**What the task requires:** Find how many lines in this data contain the string "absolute". Respond with only that number.

--

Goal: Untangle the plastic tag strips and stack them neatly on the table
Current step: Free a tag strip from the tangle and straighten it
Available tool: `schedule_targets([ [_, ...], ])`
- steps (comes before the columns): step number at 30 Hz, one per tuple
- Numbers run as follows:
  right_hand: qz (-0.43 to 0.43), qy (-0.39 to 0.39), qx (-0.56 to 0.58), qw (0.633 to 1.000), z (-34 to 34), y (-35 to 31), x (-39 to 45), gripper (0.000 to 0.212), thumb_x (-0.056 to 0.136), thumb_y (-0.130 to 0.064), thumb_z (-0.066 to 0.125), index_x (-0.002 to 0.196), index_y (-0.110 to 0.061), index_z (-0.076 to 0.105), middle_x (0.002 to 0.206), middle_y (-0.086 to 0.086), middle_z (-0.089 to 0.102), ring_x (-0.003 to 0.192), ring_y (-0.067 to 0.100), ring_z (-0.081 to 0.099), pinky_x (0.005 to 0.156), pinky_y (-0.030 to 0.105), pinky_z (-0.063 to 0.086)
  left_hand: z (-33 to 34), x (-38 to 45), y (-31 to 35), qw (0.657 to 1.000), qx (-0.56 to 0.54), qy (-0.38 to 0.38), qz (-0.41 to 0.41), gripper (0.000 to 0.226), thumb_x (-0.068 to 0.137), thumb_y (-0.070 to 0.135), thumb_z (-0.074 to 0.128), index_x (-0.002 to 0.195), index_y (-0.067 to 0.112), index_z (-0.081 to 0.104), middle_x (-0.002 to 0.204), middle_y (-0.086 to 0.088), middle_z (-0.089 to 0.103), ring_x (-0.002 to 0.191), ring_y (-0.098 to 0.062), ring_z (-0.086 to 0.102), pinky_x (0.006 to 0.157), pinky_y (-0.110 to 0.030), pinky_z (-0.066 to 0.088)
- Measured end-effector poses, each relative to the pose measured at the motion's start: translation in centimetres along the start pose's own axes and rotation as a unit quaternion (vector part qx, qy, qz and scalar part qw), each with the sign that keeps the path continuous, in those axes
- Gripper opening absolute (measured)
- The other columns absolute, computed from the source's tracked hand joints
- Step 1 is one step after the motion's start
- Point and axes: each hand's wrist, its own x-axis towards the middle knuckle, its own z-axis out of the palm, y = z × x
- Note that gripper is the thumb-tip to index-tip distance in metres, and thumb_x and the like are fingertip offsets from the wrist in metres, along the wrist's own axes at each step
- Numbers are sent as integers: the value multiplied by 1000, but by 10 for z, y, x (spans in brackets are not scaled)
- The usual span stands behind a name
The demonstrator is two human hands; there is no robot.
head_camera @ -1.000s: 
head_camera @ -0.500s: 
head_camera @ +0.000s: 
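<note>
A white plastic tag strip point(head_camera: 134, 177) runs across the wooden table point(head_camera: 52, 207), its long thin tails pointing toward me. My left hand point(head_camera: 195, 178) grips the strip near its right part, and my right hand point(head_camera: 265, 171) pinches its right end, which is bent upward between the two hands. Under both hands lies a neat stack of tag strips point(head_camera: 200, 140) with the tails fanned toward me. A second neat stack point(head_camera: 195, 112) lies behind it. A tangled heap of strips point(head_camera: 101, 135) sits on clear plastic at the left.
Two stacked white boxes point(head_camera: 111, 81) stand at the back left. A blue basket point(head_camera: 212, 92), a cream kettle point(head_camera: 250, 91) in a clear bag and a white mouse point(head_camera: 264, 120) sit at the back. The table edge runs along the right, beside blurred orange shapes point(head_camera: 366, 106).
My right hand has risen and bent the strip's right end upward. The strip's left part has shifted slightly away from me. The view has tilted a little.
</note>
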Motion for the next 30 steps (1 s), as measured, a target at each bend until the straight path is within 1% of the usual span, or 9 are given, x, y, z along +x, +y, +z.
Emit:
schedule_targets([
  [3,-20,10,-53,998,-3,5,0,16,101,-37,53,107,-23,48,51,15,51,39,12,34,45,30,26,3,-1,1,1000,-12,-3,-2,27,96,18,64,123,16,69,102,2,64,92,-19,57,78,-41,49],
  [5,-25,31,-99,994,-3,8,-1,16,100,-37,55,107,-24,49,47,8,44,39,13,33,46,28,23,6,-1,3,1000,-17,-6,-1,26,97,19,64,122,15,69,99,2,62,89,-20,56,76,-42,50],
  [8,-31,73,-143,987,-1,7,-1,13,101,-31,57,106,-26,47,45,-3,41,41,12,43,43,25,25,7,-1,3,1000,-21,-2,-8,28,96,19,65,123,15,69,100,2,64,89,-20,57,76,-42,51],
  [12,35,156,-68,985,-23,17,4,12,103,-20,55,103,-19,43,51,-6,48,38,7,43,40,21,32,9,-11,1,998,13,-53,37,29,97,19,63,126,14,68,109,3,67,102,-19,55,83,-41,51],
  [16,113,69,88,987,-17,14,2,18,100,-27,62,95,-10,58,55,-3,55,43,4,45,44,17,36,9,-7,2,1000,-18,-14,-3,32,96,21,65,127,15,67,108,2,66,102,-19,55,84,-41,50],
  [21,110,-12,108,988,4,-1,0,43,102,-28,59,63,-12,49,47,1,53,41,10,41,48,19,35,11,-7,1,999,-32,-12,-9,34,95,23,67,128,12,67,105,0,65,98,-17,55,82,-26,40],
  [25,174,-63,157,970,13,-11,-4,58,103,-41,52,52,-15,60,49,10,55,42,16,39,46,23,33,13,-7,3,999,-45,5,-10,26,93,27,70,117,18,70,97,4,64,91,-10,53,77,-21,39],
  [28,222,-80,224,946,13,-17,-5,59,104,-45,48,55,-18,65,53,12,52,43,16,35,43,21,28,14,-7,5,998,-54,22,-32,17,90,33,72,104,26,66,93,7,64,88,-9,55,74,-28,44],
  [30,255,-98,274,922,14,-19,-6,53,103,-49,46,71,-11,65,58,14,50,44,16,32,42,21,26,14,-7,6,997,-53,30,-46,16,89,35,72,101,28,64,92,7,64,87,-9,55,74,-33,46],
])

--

**Result for this task:** 2